What you need to do
Copy every record exactly. Nothing may be skipped.

Collected data entries
.....

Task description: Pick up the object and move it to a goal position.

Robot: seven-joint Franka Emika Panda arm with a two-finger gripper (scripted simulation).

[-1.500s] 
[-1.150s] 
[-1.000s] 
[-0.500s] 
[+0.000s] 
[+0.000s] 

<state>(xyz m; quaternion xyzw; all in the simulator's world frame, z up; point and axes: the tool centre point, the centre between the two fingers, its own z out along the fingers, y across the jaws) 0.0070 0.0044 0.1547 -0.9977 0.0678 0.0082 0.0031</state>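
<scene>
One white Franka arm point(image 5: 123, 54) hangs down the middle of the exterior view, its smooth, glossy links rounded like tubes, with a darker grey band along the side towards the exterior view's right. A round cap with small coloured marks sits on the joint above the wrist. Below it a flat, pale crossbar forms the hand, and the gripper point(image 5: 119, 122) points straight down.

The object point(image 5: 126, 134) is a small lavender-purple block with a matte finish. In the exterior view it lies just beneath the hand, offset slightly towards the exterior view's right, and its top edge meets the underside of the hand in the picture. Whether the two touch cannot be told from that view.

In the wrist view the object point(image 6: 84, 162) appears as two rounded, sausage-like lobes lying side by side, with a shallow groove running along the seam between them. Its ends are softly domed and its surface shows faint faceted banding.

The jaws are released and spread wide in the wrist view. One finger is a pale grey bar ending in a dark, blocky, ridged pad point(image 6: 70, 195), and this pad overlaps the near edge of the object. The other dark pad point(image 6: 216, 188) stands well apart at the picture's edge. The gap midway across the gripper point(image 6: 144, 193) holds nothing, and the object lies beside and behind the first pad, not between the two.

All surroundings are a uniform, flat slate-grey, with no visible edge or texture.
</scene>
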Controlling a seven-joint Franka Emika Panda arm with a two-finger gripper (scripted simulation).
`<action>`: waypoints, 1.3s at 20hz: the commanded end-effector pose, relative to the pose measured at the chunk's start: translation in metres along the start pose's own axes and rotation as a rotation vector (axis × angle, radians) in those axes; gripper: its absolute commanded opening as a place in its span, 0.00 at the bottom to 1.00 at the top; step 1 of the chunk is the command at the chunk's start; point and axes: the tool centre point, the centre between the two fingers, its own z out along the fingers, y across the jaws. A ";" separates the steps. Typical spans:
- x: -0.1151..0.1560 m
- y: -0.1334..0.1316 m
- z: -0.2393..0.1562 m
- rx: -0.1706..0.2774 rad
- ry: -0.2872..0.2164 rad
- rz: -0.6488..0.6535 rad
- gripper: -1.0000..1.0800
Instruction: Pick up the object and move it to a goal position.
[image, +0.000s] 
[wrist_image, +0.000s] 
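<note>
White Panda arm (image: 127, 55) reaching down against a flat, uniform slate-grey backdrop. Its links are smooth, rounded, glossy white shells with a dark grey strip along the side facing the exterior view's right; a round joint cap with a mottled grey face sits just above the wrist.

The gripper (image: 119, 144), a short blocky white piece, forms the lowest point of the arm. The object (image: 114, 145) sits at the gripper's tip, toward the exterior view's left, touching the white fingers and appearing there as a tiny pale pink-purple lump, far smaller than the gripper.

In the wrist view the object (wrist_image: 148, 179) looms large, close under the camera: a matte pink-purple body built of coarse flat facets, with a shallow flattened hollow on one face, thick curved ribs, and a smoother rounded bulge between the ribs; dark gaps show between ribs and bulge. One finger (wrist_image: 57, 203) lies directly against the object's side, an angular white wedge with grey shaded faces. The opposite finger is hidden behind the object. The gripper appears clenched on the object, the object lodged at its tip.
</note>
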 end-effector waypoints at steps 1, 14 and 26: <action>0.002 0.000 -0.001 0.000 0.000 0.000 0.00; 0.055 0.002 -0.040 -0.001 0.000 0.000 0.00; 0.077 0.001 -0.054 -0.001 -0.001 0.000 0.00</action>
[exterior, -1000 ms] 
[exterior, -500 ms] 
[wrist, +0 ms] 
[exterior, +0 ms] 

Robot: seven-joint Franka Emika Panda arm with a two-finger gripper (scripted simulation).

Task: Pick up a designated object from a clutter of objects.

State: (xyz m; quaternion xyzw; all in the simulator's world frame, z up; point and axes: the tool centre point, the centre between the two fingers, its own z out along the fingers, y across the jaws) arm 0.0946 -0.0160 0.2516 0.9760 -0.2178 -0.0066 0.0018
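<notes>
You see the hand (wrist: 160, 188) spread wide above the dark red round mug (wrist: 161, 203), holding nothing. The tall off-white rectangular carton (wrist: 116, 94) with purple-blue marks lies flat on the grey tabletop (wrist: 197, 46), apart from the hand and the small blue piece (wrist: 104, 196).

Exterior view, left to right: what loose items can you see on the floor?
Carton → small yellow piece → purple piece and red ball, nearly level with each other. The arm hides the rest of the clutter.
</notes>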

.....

Final answer
Task description: Pick up the object and move it to a goal position.

Robot: seven-joint Franka Emika Panda arm with a two-finger gripper (scripted simulation).

[-1.500s] 
[-1.150s] 
[-1.000s] 
[-0.500s] 
[+0.000s] 
[+0.000s] 

<state>(xyz m; quaternion xyzw; all in the simulator's world frame, z up; point and axes: the tool centre point, the centre between the two fingers, its own z out along the fingers, y across the jaws) 0.0070 0.0044 0.1547 -0.9977 0.0678 0.0082 0.0031</state>
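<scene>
One white Franka arm point(image 5: 123, 54) hangs down the middle of the exterior view, its smooth, glossy links rounded like tubes, with a darker grey band along the side towards the exterior view's right. A round cap with small coloured marks sits on the joint above the wrist. Below it a flat, pale crossbar forms the hand, and the gripper point(image 5: 119, 122) points straight down.

The object point(image 5: 126, 134) is a small lavender-purple block with a matte finish. In the exterior view it lies just beneath the hand, offset slightly towards the exterior view's right, and its top edge meets the underside of the hand in the picture. Whether the two touch cannot be told from that view.

In the wrist view the object point(image 6: 84, 162) appears as two rounded, sausage-like lobes lying side by side, with a shallow groove running along the seam between them. Its ends are softly domed and its surface shows faint faceted banding.

The jaws are released and spread wide in the wrist view. One finger is a pale grey bar ending in a dark, blocky, ridged pad point(image 6: 70, 195), and this pad overlaps the near edge of the object. The other dark pad point(image 6: 216, 188) stands well apart at the picture's edge. The gap midway across the gripper point(image 6: 144, 193) holds nothing, and the object lies beside and behind the first pad, not between the two.

All surroundings are a uniform, flat slate-grey, with no visible edge or texture.
</scene>
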Controlling a seven-joint Franka Emika Panda arm with a two-finger gripper (scripted simulation).
`<action>`: waypoints, 1.3s at 20hz: the commanded end-effector pose, relative to the pose measured at the chunk's start: translation in metres along the start pose's own axes and rotation as a rotation vector (axis × angle, radians) in those axes; gripper: its absolute commanded opening as a place in its span, 0.00 at the bottom to 1.00 at the top; step 1 of the chunk is the command at the chunk's start; point and axes: the tool centre point, the centre between the two fingers, its own z out along the fingers, y across the jaws. A ";" separates the steps. Typical spans:
- x: -0.1151..0.1560 m
- y: -0.1334..0.1316 m
- z: -0.2393..0.1562 m
- rx: -0.1706..0.2774 rad
- ry: -0.2872..0.2164 rad
- rz: -0.6488..0.6535 rad
- gripper: -1.0000..1.0800
Instruction: Pick up the object and move it to a goal position.
[image, +0.000s] 
[wrist_image, +0.000s] 
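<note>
White Panda arm (image: 127, 55) reaching down against a flat, uniform slate-grey backdrop. Its links are smooth, rounded, glossy white shells with a dark grey strip along the side facing the exterior view's right; a round joint cap with a mottled grey face sits just above the wrist.

The gripper (image: 119, 144), a short blocky white piece, forms the lowest point of the arm. The object (image: 114, 145) sits at the gripper's tip, toward the exterior view's left, touching the white fingers and appearing there as a tiny pale pink-purple lump, far smaller than the gripper.

In the wrist view the object (wrist_image: 148, 179) looms large, close under the camera: a matte pink-purple body built of coarse flat facets, with a shallow flattened hollow on one face, thick curved ribs, and a smoother rounded bulge between the ribs; dark gaps show between ribs and bulge. One finger (wrist_image: 57, 203) lies directly against the object's side, an angular white wedge with grey shaded faces. The opposite finger is hidden behind the object. The gripper appears clenched on the object, the object lodged at its tip.
</note>
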 end-effector waypoints at steps 1, 14 and 26: <action>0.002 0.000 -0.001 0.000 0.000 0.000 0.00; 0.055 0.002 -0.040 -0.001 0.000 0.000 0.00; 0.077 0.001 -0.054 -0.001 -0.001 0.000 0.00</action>
[exterior, -1000 ms] 
[exterior, -500 ms] 
[wrist, +0 ms] 
[exterior, +0 ms] 

Robot: seven-joint Franka Emika Panda arm with a two-finger gripper (scripted simulation).

Task: Pick up a designated object from a clutter of objects.

State: (xyz m; quaternion xyzw; all in the simulator's world frame, z up; point and axes: the tool centre point, the centre between the two fingers, its own z out along the fingers, y across the jaws) arm 0.0946 -0.0160 0.2516 0.9760 -0.2178 -0.0066 0.0018
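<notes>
You see the hand (wrist: 160, 188) spread wide above the dark red round mug (wrist: 161, 203), holding nothing. The tall off-white rectangular carton (wrist: 116, 94) with purple-blue marks lies flat on the grey tabletop (wrist: 197, 46), apart from the hand and the small blue piece (wrist: 104, 196).

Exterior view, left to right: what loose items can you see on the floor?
Carton → small yellow piece → purple piece and red ball, nearly level with each other. The arm hides the rest of the clutter.
</notes>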

That is the entire output.